Task prompt: Write out the lines below once more, exactly as they appear. Do not include pictures.

Data for review:
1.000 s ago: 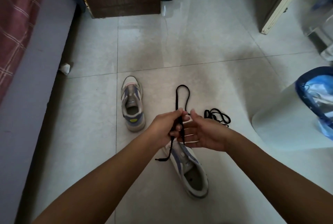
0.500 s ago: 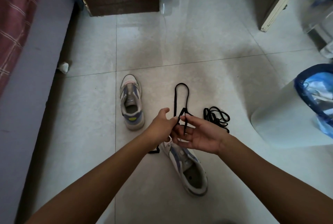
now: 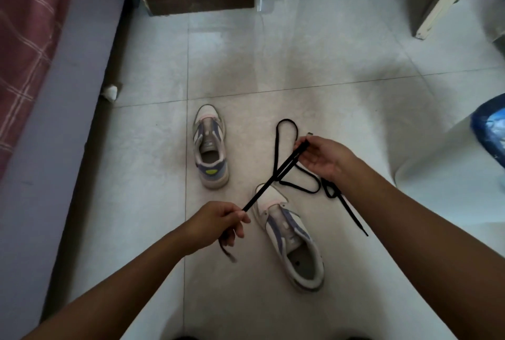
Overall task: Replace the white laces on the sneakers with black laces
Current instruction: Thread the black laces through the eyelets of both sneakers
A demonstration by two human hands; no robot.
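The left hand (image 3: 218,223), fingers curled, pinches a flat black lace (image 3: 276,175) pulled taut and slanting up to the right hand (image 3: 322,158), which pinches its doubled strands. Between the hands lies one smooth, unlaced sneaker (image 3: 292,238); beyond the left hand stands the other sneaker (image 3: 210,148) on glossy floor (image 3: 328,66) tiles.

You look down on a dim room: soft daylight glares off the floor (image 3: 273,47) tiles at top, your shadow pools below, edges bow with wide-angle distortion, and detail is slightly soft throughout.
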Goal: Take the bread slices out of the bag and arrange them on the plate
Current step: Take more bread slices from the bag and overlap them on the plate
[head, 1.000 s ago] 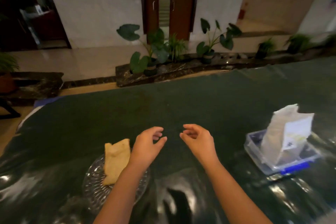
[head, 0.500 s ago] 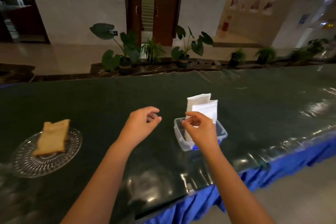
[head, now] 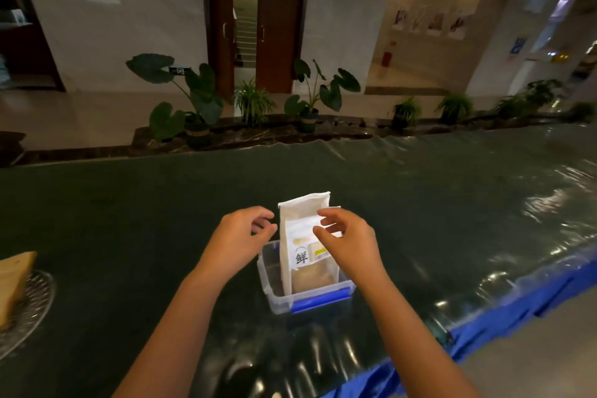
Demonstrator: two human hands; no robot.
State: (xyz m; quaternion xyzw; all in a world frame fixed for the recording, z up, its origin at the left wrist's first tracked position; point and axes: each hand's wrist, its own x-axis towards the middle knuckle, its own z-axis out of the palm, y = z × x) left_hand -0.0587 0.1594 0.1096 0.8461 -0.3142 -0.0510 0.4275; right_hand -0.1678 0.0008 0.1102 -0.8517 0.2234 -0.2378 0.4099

Answer for this exercise:
1.000 s ago: 
0.500 s ago: 
now: 
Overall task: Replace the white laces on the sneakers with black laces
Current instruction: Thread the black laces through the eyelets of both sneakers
A demonstration by two human hands; no robot.
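The left hand (image 3: 218,223), fingers curled, pinches a flat black lace (image 3: 276,175) pulled taut and slanting up to the right hand (image 3: 322,158), which pinches its doubled strands. Between the hands lies one smooth, unlaced sneaker (image 3: 292,238); beyond the left hand stands the other sneaker (image 3: 210,148) on glossy floor (image 3: 328,66) tiles.

You look down on a dim room: soft daylight glares off the floor (image 3: 273,47) tiles at top, your shadow pools below, edges bow with wide-angle distortion, and detail is slightly soft throughout.
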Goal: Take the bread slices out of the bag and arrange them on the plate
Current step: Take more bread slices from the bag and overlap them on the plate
[head, 1.000 s ago] 
[head, 0.500 s ago] 
[head, now] 
Demonstrator: two human hands; no robot.
State: (xyz m; quaternion xyzw; all in a world frame fixed for the recording, z up, its origin at the left wrist's first tracked position; point and axes: each hand's wrist, its own x-axis towards the middle knuckle, its own z-axis out of the palm, y = z × x) left_hand -0.0587 0.1594 0.1096 0.8461 -0.3142 -0.0510 0.4275; right_hand -0.1678 0.0008 0.1102 -0.8517 0.2234 -0.2378 0.4099

The exercise requires no additional content.